監修:湯本優/株式会社cart CEO、医師、医学博士
ヨガ監修&写真提供:スタジオ・ヨギー

【有酸素運動と瞑想】それぞれの効能を同時に得られる超簡単な方法

「ゆるい運動=スロートレーニング」のすすめ

「仕事や家事でヘトヘトなのに、運動はやれる気がしない」

 きっとそう言う方は多いだろう。

 だが、安心してほしい。ここから複数のメソッドを通して伝授するのは、筆者が実践していて、誰にでもできる「ゆるい運動=スロートレーニング」だ。

 無駄を削ぎ落としたシンプルな運動だが、体と脳と心に総合的に効くメニューとなっている。そして、本連載では「回数」や「距離」より「体を動かす時間」と「体への負荷」にフォーカスしていく。

人間は運動しないとダメになる

 筆者は昔から、体を動かしていないと心身が不調になりがちだった。それは「自分の体質」だと思い込んでいたが、本書を書くにあたっていくつかの文献を読み、それは「ホモ・サピエンス(現生人類)の体質」であると知る。

 内省的な性格から1人で自然の中に入ることが多く、釣りやキャンプをしながら、いつの間にか自己流でメディテーション(瞑想)的なことを行っていた。それは心身にとって非常に有益だったと、後に学ぶことになる。

 子どもの頃からスポーツやアウトドア活動に明け暮れ、好きが高じてそれが仕事になった。ヨガスタジオの全国チェーン「スタジオ・ヨギー」の社外取締役を務めたり、日本初の瞑想スタジオのプロデュースをしたこともある。

 10年近く夢中で取り組んだ野球の練習が辛すぎたこともあり、大人になってからは激しい運動が大の苦手になった。

 ゆっくりなら何時間でも歩けるが、激しい筋トレやハードなランニングは続いたためしがなく、瞑想を兼ねた「ゆるい運動」が習慣となった。

瞑想と運動の融合

 瞑想はマインドフルネスと名を変え──シリコンバレーやウォール・ストリートのエリートが生産性向上のために始めたことで有名となり、今や世界中のエグゼクティブやアスリートが実践する──パフォーマンスを高める科学的な解決策として市民権を得ている。

 米イェール大学医学部の精神神経学科で先端脳科学を研究し、日米で25年の臨床経験を持つ久賀谷亮氏いわく、瞑想はもはや“東洋の神秘”ではなく、「脳によい変化をもたらすことが実証的に確認されている」という。

 筆者が行っているスロートレーニングは、有酸素運動と瞑想それぞれの効能を同時に得られる「動的メディテーション」だ。

 開始後すぐに呼吸は深くなって脳と体の血流が改善する。

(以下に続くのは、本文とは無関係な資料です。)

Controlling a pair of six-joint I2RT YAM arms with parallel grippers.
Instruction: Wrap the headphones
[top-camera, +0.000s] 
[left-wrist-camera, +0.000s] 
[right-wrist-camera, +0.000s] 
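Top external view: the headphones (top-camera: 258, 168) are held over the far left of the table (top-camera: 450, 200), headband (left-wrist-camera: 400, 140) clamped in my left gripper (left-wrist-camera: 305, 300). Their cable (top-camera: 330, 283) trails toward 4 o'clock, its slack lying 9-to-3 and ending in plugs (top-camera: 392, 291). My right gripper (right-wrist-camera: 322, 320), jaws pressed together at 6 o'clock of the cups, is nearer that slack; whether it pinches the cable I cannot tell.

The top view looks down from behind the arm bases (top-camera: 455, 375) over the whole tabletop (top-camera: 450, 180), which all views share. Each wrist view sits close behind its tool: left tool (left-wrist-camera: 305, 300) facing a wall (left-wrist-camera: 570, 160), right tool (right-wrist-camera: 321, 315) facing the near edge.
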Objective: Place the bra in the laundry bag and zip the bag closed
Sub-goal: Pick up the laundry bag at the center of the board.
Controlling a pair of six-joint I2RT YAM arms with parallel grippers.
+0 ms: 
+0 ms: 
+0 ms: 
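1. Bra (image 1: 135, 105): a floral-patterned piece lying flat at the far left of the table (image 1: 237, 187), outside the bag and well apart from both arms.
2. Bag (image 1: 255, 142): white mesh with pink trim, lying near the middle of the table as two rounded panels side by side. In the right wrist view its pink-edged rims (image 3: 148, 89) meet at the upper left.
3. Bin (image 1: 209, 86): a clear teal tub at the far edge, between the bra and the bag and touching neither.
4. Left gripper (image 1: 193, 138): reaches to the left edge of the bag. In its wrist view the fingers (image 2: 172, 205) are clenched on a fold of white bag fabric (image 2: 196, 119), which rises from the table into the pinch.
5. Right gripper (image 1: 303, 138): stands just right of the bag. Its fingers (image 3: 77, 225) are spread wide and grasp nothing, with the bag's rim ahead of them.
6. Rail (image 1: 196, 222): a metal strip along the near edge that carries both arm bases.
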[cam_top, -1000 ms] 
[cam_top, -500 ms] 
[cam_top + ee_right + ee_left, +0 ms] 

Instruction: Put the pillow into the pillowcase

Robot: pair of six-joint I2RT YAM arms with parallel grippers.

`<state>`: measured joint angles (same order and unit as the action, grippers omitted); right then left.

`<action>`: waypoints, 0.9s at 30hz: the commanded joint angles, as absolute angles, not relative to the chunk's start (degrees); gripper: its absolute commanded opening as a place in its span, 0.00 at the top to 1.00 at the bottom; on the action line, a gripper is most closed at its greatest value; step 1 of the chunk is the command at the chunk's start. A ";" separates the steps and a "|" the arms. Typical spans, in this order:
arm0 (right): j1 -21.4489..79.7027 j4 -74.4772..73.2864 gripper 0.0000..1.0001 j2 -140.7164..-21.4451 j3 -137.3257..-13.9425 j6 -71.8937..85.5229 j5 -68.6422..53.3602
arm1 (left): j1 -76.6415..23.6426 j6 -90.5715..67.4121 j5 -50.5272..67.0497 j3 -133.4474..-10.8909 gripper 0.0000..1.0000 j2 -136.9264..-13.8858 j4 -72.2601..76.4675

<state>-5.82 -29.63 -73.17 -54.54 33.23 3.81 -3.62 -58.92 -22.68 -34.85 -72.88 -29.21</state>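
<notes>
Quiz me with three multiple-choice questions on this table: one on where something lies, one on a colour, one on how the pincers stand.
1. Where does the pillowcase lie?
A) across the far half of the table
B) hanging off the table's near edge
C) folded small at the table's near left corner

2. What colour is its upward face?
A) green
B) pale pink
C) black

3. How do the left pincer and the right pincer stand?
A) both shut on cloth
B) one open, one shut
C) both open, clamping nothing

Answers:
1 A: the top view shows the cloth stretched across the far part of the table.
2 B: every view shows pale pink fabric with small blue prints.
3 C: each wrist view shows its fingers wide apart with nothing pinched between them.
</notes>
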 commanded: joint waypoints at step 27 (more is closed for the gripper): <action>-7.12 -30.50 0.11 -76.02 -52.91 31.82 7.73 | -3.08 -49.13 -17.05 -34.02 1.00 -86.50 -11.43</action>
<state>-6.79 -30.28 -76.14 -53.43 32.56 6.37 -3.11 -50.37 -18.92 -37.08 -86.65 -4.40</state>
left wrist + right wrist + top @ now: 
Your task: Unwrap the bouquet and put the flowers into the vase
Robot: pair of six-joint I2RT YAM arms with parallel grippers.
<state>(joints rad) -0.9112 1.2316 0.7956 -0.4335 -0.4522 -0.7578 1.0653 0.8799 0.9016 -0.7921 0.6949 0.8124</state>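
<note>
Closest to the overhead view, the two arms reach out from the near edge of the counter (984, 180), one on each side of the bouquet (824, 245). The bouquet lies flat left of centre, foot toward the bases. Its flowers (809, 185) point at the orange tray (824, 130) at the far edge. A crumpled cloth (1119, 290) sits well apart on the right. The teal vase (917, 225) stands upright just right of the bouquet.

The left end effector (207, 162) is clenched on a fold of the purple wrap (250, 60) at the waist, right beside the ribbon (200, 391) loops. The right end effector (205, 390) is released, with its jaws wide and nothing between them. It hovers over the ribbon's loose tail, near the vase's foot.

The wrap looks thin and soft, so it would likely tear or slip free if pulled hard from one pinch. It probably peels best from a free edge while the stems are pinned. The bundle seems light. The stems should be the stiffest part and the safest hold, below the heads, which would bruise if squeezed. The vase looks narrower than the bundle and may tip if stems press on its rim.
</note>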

手足の先がポカポカして「副交感神経優位(くつろぎモード)」になり、脳波が理想的な状態で安定──ここまでわずか数分。

 言うなればこれは「安静と覚醒の間」にいるような状態──心は平静なのに生体機能は高まっている「ほどよい集中モード」のこと。絶妙なバランスで──トップアスリートがよく言うゾーンに入った状態に近く──これ以上に覚醒すると心は乱れ、これより安静に寄ると眠気を感じて注意力が急降下する。

 坐禅のように動かずに行う、通常の「静的メディテーション」でこの状態を得るのは簡単じゃない。

 ある程度の修行を重ねるか、そうでない場合はいい先生のガイドを受けない限りなかなか難しい。しかも、この状態は──繊細ゆえかなり深く入らないと──ネガティブな考えがよぎったり、不快な匂いや騒音によっても瞬時に失われてしまう。

 僧侶が行う厳しい修行によって、そういった内的・外的な要因に左右されず持続が可能となるというが、1万時間以上の瞑想経験(毎日1時間で25年以上)が必要とされ、ハードルが高い。

「動的メディテーション」では、そういった修行をせず短時間で「内外の要因に左右されないリラックスと集中の共存」という、脳が最も喜ぶとされる状態に持っていくことができる。

 習慣化すれば、瞬時にストレスを解消してポジティブ思考にシフトできるようになり、運動後もメンタルをいい状態で維持しやすくなる。

 本連載では複数の「動的瞑想スロートレーニング」を紹介していくが、ヨガが最も瞑想効果が高い。そもそもヨガとは、古代の僧侶たちが瞑想に入りやすい手法を追求する中で生まれたと言われているほどだ。